§ What is required
This exercise calls for the records to be returned exactly, with images removed.

START Material for this task

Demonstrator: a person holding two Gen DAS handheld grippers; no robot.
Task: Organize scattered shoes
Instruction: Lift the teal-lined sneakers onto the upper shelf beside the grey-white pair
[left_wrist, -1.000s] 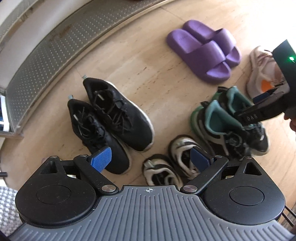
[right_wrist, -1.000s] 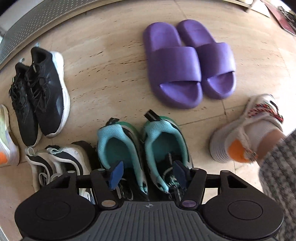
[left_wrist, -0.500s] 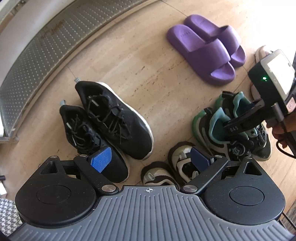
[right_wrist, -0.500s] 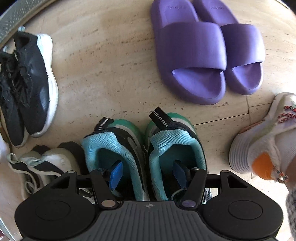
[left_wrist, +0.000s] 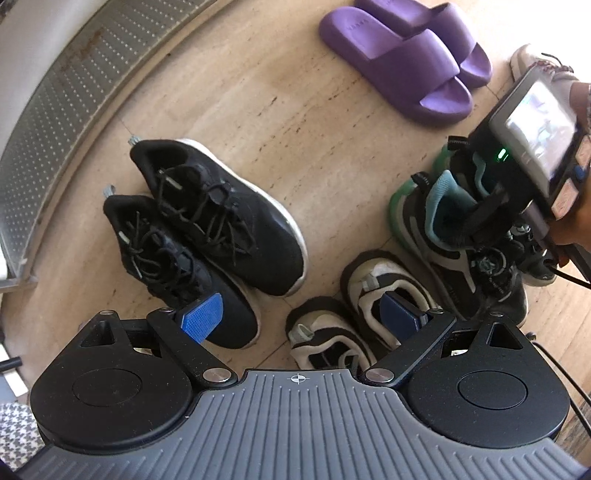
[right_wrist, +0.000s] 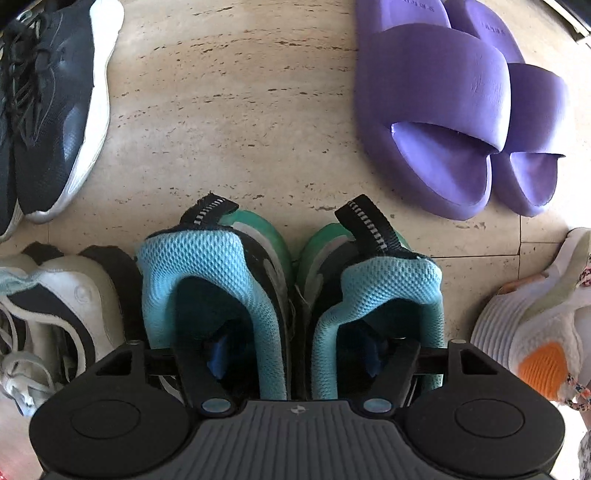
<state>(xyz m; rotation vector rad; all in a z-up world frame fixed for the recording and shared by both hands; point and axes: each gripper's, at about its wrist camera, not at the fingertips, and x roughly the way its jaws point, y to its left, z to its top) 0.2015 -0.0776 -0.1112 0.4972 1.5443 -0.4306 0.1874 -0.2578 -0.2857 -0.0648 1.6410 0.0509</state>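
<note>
Since a second ago both of my hands have sunk toward the beige stone floor (right_wrist: 236, 110), the right one much further, so the pair of teal mesh-lined sneakers with green soles (right_wrist: 236, 273) now fills the lower middle of the right wrist view. On my right gripper (right_wrist: 295, 350) one finger (right_wrist: 218, 354) reaches down inside the left shoe of the pair and the other inside the right shoe, and the fingers are closing with the two inner collars squeezed together between them. From the left wrist view I see that same gripper (left_wrist: 476, 221) buried in the teal pair (left_wrist: 443, 206). My left gripper (left_wrist: 299, 317) hangs with its blue-padded fingers (left_wrist: 203, 319) wide apart and gripping nothing: one hovers over the toe of the pair of black lace-up sneakers with white soles (left_wrist: 207, 221), the other over the pair of small white and black sneakers (left_wrist: 369, 291). Those small sneakers sit just beside the teal pair. A pair of purple foam slides (right_wrist: 443, 110) lies further out on the floor, well apart from the black pair. A white knit sneaker with an orange patch (right_wrist: 535, 332) stands at the right edge of the right wrist view.
</note>
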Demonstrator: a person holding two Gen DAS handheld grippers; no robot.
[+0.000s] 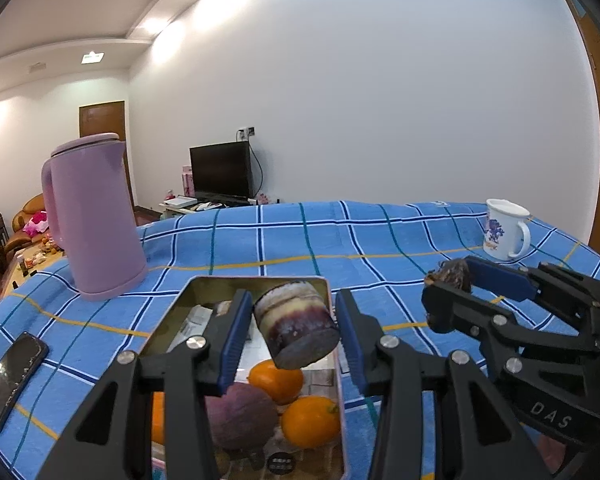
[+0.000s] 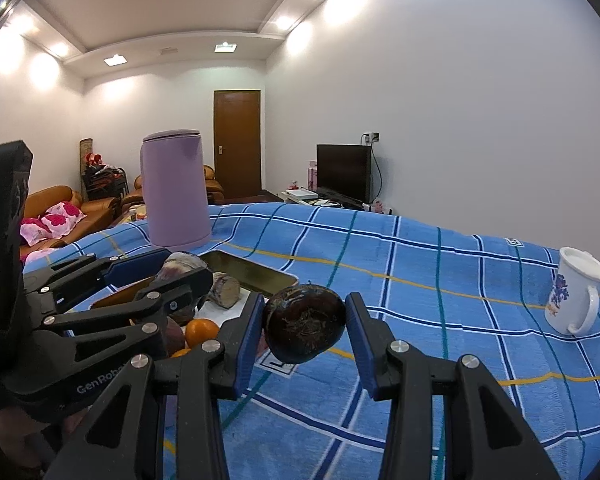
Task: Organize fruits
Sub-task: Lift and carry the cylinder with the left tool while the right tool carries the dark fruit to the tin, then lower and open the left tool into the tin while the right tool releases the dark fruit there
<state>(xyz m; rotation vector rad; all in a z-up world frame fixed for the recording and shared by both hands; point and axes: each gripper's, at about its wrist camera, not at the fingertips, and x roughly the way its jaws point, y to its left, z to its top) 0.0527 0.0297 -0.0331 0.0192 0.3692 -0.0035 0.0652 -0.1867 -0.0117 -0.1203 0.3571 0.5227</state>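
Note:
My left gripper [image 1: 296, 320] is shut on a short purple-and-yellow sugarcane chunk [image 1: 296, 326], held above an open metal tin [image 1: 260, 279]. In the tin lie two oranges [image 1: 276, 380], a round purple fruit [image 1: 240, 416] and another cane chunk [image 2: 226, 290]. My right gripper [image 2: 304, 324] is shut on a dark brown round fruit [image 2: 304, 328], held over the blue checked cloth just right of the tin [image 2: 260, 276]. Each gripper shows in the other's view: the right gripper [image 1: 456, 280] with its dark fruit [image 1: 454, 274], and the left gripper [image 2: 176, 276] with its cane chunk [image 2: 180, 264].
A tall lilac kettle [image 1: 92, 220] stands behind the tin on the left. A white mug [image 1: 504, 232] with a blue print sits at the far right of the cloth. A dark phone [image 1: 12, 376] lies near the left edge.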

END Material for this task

§ Expected answer
Demonstrator: a person holding two Gen DAS handheld grippers; no robot.
Task: Organize scattered shoes
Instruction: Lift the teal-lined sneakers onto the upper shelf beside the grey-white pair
[left_wrist, -1.000s] 
[right_wrist, -1.000s] 
[left_wrist, -0.500s] 
[right_wrist, -0.500s] 
[left_wrist, +0.000s] 
[right_wrist, +0.000s] 
<state>(xyz m; rotation vector rad; all in a z-up world frame fixed for the recording and shared by both hands; point and axes: each gripper's, at about its wrist camera, not at the fingertips, and x roughly the way its jaws point, y to its left, z to its top) 0.2015 -0.0776 -0.1112 0.4972 1.5443 -0.4306 0.1874 -0.2578 -0.2857 -0.0648 1.6410 0.0509</state>
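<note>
Since a second ago both of my hands have sunk toward the beige stone floor (right_wrist: 236, 110), the right one much further, so the pair of teal mesh-lined sneakers with green soles (right_wrist: 236, 273) now fills the lower middle of the right wrist view. On my right gripper (right_wrist: 295, 350) one finger (right_wrist: 218, 354) reaches down inside the left shoe of the pair and the other inside the right shoe, and the fingers are closing with the two inner collars squeezed together between them. From the left wrist view I see that same gripper (left_wrist: 476, 221) buried in the teal pair (left_wrist: 443, 206). My left gripper (left_wrist: 299, 317) hangs with its blue-padded fingers (left_wrist: 203, 319) wide apart and gripping nothing: one hovers over the toe of the pair of black lace-up sneakers with white soles (left_wrist: 207, 221), the other over the pair of small white and black sneakers (left_wrist: 369, 291). Those small sneakers sit just beside the teal pair. A pair of purple foam slides (right_wrist: 443, 110) lies further out on the floor, well apart from the black pair. A white knit sneaker with an orange patch (right_wrist: 535, 332) stands at the right edge of the right wrist view.
</note>
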Demonstrator: a person holding two Gen DAS handheld grippers; no robot.
[+0.000s] 
[+0.000s] 
Task: Organize fruits
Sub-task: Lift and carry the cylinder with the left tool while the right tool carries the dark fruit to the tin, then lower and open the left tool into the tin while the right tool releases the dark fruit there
<state>(xyz m; rotation vector rad; all in a z-up world frame fixed for the recording and shared by both hands; point and axes: each gripper's, at about its wrist camera, not at the fingertips, and x roughly the way its jaws point, y to its left, z to its top) 0.0527 0.0297 -0.0331 0.0192 0.3692 -0.0035 0.0652 -0.1867 -0.0117 -0.1203 0.3571 0.5227</state>
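Note:
My left gripper [image 1: 296, 320] is shut on a short purple-and-yellow sugarcane chunk [image 1: 296, 326], held above an open metal tin [image 1: 260, 279]. In the tin lie two oranges [image 1: 276, 380], a round purple fruit [image 1: 240, 416] and another cane chunk [image 2: 226, 290]. My right gripper [image 2: 304, 324] is shut on a dark brown round fruit [image 2: 304, 328], held over the blue checked cloth just right of the tin [image 2: 260, 276]. Each gripper shows in the other's view: the right gripper [image 1: 456, 280] with its dark fruit [image 1: 454, 274], and the left gripper [image 2: 176, 276] with its cane chunk [image 2: 180, 264].
A tall lilac kettle [image 1: 92, 220] stands behind the tin on the left. A white mug [image 1: 504, 232] with a blue print sits at the far right of the cloth. A dark phone [image 1: 12, 376] lies near the left edge.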

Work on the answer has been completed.